Gap Trading Strategy: Based on the Markov Rule | EPAT Project

The post “Gap Trading Strategy: Based on the Markov Rule | EPAT Project” first appeared on QuantInsti blog.

The trading strategy focuses on gap trading in Indian equities, specifically targeting stocks with lower volatility and avoiding high-volatility market conditions. This long-only approach involves entering positions at the day’s close and exiting at the next day’s open. As Indian markets mature and more stocks become eligible for trading, the strategy’s performance improves over time, yielding better results and a higher Sharpe ratio. Gap trading offers greater predictability and significantly reduces volatility, making it a reliable and effective approach for consistent returns.

This article is the final project submitted by the author as a part of his coursework in the Executive Programme in Algorithmic Trading (EPAT) at QuantInsti. Do check our Projects page and have a look at what our students are building.

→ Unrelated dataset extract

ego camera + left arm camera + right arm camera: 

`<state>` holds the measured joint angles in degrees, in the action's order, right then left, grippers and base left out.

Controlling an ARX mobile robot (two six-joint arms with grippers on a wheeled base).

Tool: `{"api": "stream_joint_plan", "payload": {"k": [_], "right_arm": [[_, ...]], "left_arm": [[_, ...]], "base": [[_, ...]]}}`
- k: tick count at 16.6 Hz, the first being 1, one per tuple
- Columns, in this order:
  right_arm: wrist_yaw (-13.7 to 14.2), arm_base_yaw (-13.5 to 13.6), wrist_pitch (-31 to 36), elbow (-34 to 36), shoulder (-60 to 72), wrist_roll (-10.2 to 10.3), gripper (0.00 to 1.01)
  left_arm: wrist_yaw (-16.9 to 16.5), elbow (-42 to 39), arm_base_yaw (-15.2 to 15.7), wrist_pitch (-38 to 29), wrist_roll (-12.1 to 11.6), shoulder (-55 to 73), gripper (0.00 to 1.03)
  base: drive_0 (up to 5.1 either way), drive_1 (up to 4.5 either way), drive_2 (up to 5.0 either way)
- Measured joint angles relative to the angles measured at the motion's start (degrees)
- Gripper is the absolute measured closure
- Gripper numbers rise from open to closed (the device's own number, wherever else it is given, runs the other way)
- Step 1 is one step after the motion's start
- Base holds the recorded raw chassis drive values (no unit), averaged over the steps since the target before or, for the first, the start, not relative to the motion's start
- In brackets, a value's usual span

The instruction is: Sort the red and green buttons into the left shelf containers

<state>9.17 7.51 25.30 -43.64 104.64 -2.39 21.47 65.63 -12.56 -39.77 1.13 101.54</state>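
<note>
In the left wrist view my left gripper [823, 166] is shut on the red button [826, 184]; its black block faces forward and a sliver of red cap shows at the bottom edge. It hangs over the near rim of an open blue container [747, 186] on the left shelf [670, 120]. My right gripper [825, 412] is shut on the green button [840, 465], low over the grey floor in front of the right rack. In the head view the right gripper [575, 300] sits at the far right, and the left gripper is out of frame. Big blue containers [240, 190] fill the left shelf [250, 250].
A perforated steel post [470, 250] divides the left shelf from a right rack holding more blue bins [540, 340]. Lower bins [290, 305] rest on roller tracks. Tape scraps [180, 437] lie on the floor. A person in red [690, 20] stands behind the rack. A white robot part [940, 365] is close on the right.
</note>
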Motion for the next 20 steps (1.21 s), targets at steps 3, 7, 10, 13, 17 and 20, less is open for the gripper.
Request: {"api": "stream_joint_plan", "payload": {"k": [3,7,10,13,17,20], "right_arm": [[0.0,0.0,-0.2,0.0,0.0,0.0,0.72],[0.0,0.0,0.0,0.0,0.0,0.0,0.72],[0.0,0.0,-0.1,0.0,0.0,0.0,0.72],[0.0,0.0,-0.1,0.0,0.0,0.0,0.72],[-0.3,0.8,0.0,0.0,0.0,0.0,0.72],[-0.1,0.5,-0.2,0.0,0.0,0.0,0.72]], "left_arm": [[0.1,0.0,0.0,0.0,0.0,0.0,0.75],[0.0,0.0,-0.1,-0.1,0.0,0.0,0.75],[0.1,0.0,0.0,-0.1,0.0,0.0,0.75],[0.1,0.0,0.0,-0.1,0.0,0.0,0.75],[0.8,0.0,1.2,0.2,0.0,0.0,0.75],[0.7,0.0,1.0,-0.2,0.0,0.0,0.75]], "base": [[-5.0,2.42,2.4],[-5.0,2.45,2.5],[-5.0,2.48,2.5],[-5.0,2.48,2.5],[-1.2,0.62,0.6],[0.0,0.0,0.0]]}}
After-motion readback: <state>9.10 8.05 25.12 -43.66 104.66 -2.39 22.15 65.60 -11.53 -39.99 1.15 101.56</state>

Other EPAT Project publications on Gap Trading Strategy and Markov Rule are listed below:

About the Author

My name is Hetansh Gosar, a 23-year-old from Ahmedabad. I hold a Bachelor’s degree in Business

Administration and have successfully completed all three levels of the Chartered Market Technician (CMT) program. I will be eligible for the CMT charter upon completing three years of industry experience. For the past two years, I have been working as a Technical Researcher, gaining valuable expertise in market analysis and trading strategies.

EPAT batch: #61
Certification status: Certification of Excellence
Mentor: Rekhit Pachanekar

Connect with me: www.linkedin.com/in/hetansh-gosar

Hetansh Gosar, Author – Gap Trading Strategy: Based on the Markov Rule – EPAT Project

Strategy Idea

The idea is to enter the market when the conditions are satisfied:

1. If today’s candlestick body is greater than yesterday’s candlestick body (this is to indicate an increase in momentum).
2. If today’s close is greater than the open (this is to indicate a positive momentum).
3. Today’s percentage change should be less than 2%(in order to avoid trades during extreme volatility such as the Great Recession or COVID-19).
   If these three conditions are satisfied then we enter on today’s closing and exit on the next day’s opening. The graph shows the parameters of when to take a trade.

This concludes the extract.